The first thing I realized is that Rust is very annoying when trying to share stuff.

Imagine you want to create a logger and just pass it around to objects you create so they can use it. You know the logger will exist for the entire duration of the program.

let logger = Logger::new();

let muffin = Muffin::new(logger);
let coffee = Coffee::new(logger); // <= NO! Can't do that!

But Rust says NO! You have “moved” logger to the Muffin::new method, it is gone inside that method. So Rust forces you to think: do you want to share it for a brief moment? Then borrow it: &logger. Share it for a bit longer? Rc::new(logger). Share it across threads? Arc::new(logger). Allow modifications? RefCell / Mutex / RwLock, etc. You see the picture. Lots of options. Lots of tiny decisions early on. It can make your head dizzy.

It would be easy in this case to say: “I don’t care! I know logger will exist for the whole duration of the program. I know it will no be modified.” The thing is, you know it now, but us humans, we forget. And that’s how you end up at 2 AM on a weekend debugging a piece-of-shit-code, yours.

Rust is your friend. It tells you the hard truth: “Hey dumbass, don’t do this! You’ll regret it, at 2AM, on a weekend”. It hurts your feelings at first, but you learn to trust and accept it.

This unpleasant part of learning Rust is often what people call “fighting the borrow checker”.

No NULL pointers

I call it my billion-dollar mistake. It was the invention of the null reference […] Tony Hoare

There is no NULL, null, nil in Rust. At least, not unless you play with the unsafe parts.

// If a variable can be empty, you must wrap it in an Option (Some or None).
let mut maybe_muffin = Some(muffin);

// No more muffin for you
maybe_muffin = None;

This even led me to start using Optional in Java. But to get the full benefits, you need to have the whole thing (runtime, libraries) not use null, which Rust has.

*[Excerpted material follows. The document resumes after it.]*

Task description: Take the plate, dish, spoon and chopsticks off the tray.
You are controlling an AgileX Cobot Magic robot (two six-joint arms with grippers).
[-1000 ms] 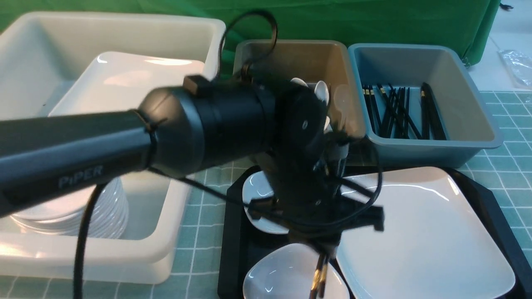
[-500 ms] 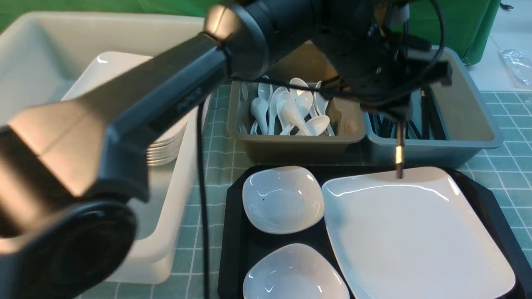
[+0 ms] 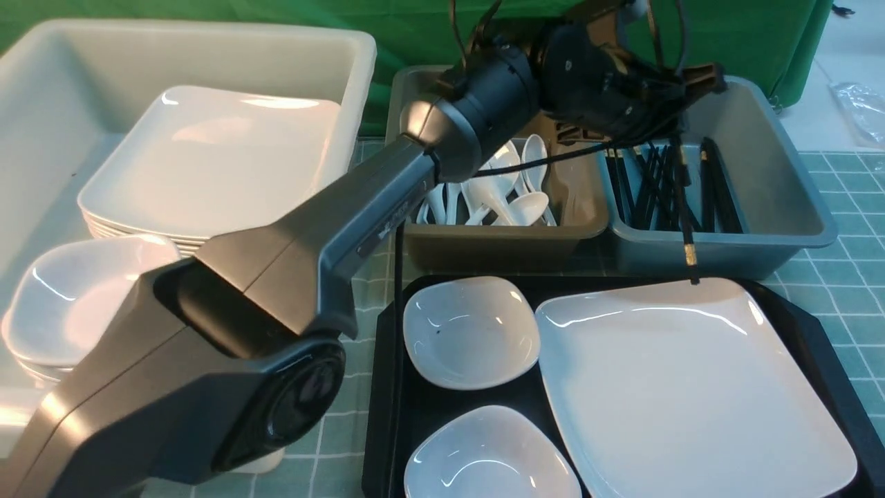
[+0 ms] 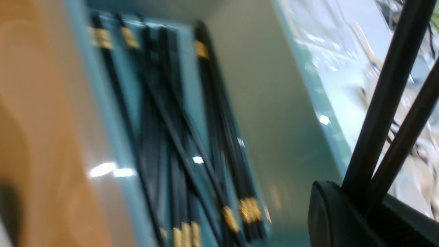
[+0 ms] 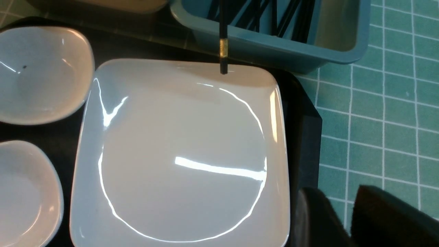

By consequence, it’s impossible1 to create a null pointer in your Rust code. One problem less to worry about!

Thread-safe guaranteed!

Some of the most difficult to track bugs are those around threads. It’s difficult share stuff efficiently when dealing with thread. And quite often, we “forget” to make our code thread-safe.

But Rust, do not allow to write non-thread-safe code by default. “What?” you say. “That must be very verbose, cumbersome, stupid, that I need to make all my code thread-safe”.

No, you only need to make the code you run in threads thread-safe. But even better, the Rust compiler will check for you if you code is already thread-safe and not bother you if there are no issues.

This is achieved in Rust with the Sync and Send traits2.

Once again, Rust makes it impossible1 to create non-thread-safe code.

How awesome is that?

Congrats to the Rust team!

It is difficult to make a brand new language. But what is incredibly more difficult, is building stable, complete and pleasant runtime libraries. The amount of work the Rust team has and is putting into making everything better on a daily basis makes it a very exciting environment to use.

  1. “impossible” as in “difficult”. If you really want to do something that Rust doesn’t consider safe, you simply wrap your code in an unsafe block.  2

  2. Traits are kind-of-like interfaces in Java or Go. They contain declarations, but no implementations, although they can provide a default one. Some traits contain no declarations, and are used a markers, eg.: this value can be sent across threads.